One of the parts of a thing -- and which nearly everyone seems to go out of his way to overlook -- is the design or plan or "organizing principle" of the thing. In more A-T terms, this would be its 'form.'

Relatedly, another ignored or overlooked part of a thing is the process (or 'work') by which the various component parts of the thing came to be organized in the particular relationships which hold between them. In more A-T terms, this would probably be its 'efficient cause.'

I think that that silly aphorism, "the whole is greater than the sum of the parts" is both a reflection of and a cause of or contributor to this habit of (and sometimes insistence upon) not seeing the immaterial parts of a physical thing.

For example, one may have all the material parts which might comprise a house or a car (or a single brick of that hypothetical house) and still not have a whole house or car (or brick). Or, one may have all the chemicals (down to the level of the exact individual atoms and molecules) which might (or formerly did) comprise an organism and still not have an organism, but rather herely a goo of chemicals (or a corpse).

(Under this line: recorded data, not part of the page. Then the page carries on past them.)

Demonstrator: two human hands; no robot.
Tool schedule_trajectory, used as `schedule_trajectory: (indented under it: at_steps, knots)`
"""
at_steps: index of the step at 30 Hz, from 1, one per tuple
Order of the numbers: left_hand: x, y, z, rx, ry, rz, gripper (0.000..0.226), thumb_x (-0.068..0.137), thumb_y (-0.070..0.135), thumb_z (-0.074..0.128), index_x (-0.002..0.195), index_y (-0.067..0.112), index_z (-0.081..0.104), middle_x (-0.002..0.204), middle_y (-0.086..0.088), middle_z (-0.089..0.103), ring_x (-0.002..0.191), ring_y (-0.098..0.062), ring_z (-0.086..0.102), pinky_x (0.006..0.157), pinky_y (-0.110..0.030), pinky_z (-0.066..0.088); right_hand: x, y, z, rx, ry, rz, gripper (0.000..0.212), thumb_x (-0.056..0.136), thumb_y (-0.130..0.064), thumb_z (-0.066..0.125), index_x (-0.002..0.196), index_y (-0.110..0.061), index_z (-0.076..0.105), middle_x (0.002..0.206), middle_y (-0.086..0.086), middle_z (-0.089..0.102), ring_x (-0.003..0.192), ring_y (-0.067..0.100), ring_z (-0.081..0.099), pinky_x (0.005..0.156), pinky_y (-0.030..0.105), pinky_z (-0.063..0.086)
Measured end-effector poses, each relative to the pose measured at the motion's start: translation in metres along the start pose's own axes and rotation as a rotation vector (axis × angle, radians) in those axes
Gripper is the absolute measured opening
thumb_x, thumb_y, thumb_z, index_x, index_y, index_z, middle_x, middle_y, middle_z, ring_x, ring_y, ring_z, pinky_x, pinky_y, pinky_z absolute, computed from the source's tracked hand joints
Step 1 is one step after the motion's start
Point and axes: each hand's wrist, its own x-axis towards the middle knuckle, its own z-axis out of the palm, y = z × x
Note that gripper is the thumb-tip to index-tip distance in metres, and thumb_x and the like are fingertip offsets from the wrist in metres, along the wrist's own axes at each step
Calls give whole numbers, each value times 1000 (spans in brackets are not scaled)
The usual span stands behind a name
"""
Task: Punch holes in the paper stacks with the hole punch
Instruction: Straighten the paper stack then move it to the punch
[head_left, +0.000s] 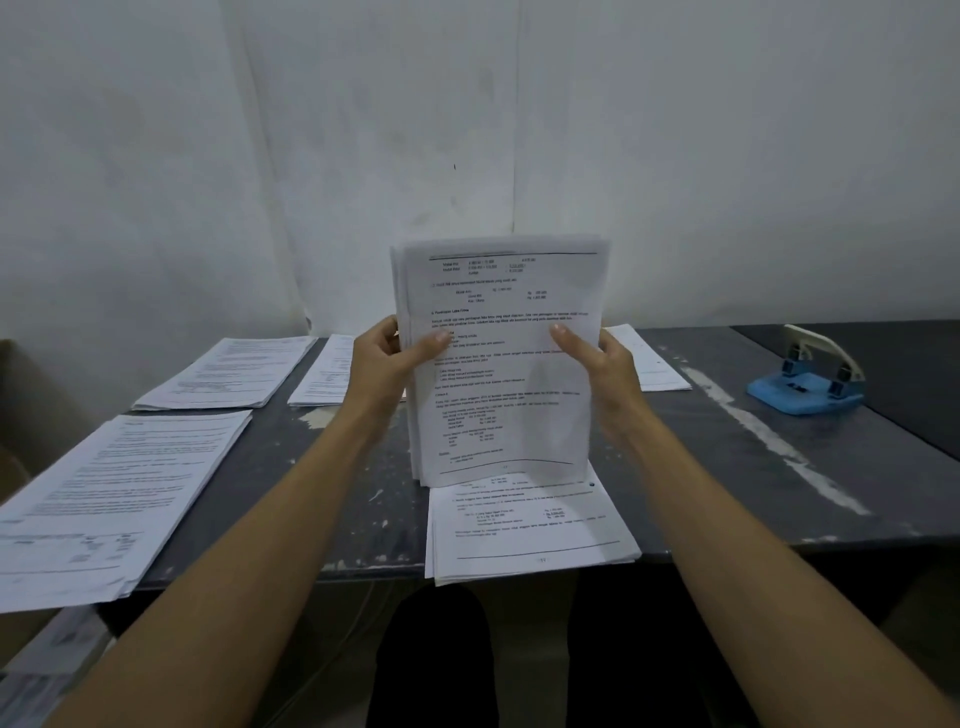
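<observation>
A stack of printed paper (501, 395) stands upright on its lower edge in the middle of the dark table (322, 499). My left hand (387, 364) grips its left side with the thumb across the front page. My right hand (602, 366) grips the right side the same way. The stack's bottom edge rests on another paper stack (530, 525) lying flat at the table's front edge. A blue hole punch (808, 376) with a pale lever sits apart at the far right of the table, its lever raised.
More paper stacks lie flat: one at the front left (109, 499), one at the back left (228, 371), one behind my left hand (327, 374) and one behind my right hand (649, 361). A white wall (467, 130) rises just behind the table.
</observation>
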Motion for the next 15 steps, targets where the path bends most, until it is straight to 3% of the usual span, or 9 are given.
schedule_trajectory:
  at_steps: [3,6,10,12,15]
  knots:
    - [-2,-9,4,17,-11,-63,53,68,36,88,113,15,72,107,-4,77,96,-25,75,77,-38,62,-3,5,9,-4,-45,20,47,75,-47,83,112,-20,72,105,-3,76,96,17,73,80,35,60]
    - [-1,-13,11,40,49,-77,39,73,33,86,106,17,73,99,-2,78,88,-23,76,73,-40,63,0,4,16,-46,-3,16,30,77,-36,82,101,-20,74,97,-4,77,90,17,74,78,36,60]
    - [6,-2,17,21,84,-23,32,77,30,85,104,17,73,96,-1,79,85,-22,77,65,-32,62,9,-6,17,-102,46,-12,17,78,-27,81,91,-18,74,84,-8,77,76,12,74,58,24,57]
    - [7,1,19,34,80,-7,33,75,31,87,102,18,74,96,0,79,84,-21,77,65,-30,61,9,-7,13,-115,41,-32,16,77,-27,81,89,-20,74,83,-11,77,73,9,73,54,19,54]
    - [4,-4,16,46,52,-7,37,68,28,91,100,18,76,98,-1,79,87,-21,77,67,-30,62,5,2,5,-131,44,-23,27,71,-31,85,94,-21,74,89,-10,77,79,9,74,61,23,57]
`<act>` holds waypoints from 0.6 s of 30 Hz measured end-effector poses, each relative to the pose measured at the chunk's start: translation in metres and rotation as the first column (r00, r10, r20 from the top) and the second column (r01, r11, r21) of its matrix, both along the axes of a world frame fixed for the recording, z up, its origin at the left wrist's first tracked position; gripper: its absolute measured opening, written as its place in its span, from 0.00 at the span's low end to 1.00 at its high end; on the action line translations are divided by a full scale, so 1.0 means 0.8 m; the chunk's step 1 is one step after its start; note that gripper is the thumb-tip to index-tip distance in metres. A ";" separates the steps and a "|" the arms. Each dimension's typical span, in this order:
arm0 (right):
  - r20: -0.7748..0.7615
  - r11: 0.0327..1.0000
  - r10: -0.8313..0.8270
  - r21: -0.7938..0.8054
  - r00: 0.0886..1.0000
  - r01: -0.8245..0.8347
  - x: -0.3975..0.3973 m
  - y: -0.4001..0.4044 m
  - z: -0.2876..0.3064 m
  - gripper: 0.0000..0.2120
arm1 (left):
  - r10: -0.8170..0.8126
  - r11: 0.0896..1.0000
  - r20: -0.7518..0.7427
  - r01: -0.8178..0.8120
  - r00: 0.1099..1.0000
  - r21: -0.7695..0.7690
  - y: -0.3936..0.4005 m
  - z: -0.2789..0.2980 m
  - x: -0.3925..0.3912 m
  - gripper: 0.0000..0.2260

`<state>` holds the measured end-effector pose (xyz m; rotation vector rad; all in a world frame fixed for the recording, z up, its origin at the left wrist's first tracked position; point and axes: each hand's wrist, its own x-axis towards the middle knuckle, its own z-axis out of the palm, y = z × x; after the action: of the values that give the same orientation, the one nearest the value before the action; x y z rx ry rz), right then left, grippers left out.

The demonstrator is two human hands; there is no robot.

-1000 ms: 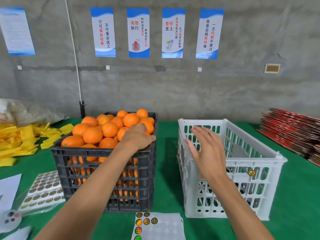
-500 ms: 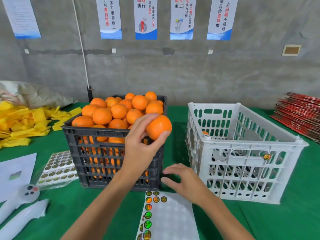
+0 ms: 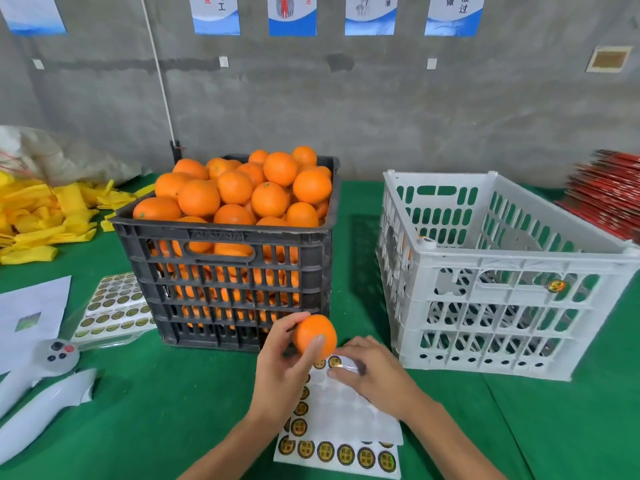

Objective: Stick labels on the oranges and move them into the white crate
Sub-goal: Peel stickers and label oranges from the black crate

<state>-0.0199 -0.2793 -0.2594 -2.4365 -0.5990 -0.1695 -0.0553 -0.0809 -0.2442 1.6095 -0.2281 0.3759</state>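
Orange fruit [image 3: 315, 336] is sitting in the left hand [image 3: 282, 372], whose grip is curling round it, thumb on the near face and fingers behind, holding it just above the far end of the label sheet [image 3: 341, 415]. Right beside that grip, the right hand [image 3: 375, 374] is reaching down onto the sheet, its fingertips [image 3: 337, 372] pressing at a sticker near the top edge; whether that grip is already pinching a label I cannot tell, as the fingers are blurring. Directly beyond the left hand the black crate [image 3: 225, 271] is standing heaped with oranges [image 3: 239, 192]. Beyond and to the right of the right hand the white crate [image 3: 502, 271] is resting on the green desk [image 3: 156, 410], with a bit of orange showing through its left wall. Off to the left of both hands, more sticker sheets [image 3: 114, 306] are lying by the black crate, and yellow wrappers [image 3: 45, 216] are piling up farther back
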 end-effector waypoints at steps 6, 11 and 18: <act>0.193 0.995 0.009 -0.095 0.981 0.010 -0.009 -0.004 -0.001 0.17 | -0.003 1.000 -0.151 0.004 0.988 0.011 -0.008 -0.022 -0.007 0.21; 0.177 0.996 -0.010 -0.088 0.984 0.026 -0.012 -0.005 0.000 0.16 | -0.002 0.999 -0.167 0.008 0.986 0.034 -0.007 -0.023 -0.009 0.19; 0.158 0.997 -0.010 -0.079 0.987 0.023 -0.011 -0.003 0.000 0.16 | 0.019 0.998 -0.155 -0.009 0.988 0.059 -0.009 -0.019 -0.014 0.16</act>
<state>-0.0286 -0.2815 -0.2596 -2.5225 -0.6667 -0.3539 -0.0661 -0.0879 -0.2596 1.6897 -0.1094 0.2544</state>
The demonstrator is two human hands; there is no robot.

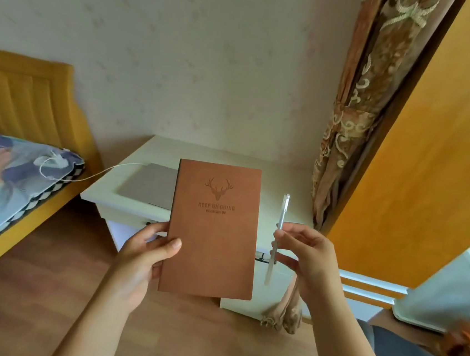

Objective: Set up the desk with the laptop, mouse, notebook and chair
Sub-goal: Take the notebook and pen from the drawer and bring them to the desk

One seemingly has all the parts comprising the thing -- to be precise, one has all the parts that are visible to a materialistic reductionist mindset -- and yet one does not have a whole house or car or brick or organism.

David wrote --
Thanks Ilion,

I think I understand your ideas. But, when I think of "parts" I also think of the properties they have. I put Sodium metal and Chlorine gas together in a flask and they order themselves as NaCl (table salt) because of the ionic properties of the atoms. So, the design principle was inherent in the properties that make the "parts."

This example doesn't work for a house which takes human forethought and effort to construct. Would you make a distinction between "natural" systems and "human" systems?

If I'm not using all the right terminology, just bear with me. I'm genuinely trying to understand.

Ilíon wrote --
David: "But, when I think of "parts" I also think of the properties they have. I put Sodium metal and Chlorine gas together in a flask and they order themselves as NaCl (table salt) because of the ionic properties of the atoms."

That's one explanation for the observed phenomenon; whether it's the truth of the matter ... well, God knows. We don't, and can't. Mind you, I'm not saying that it's not the truth of the matter, but only that we can't really know that it is the truth of the matter.

That's a weakness of scientific explanations; we rarely, if ever, know that a scientific explanation really is an explanation. And, we can't use science to separate the potentially true ones from the false ones.

Allow me an illustration --

I'm a computer programmer. I currently write PC programs using object-oriented languages; originally, I wrote mainframe programs using assembler. But, even then, there were multiple layers of abstraction between the work I did in writing programs (and in my understanding of what I was doing) and what *really* went on when one of my programs executed.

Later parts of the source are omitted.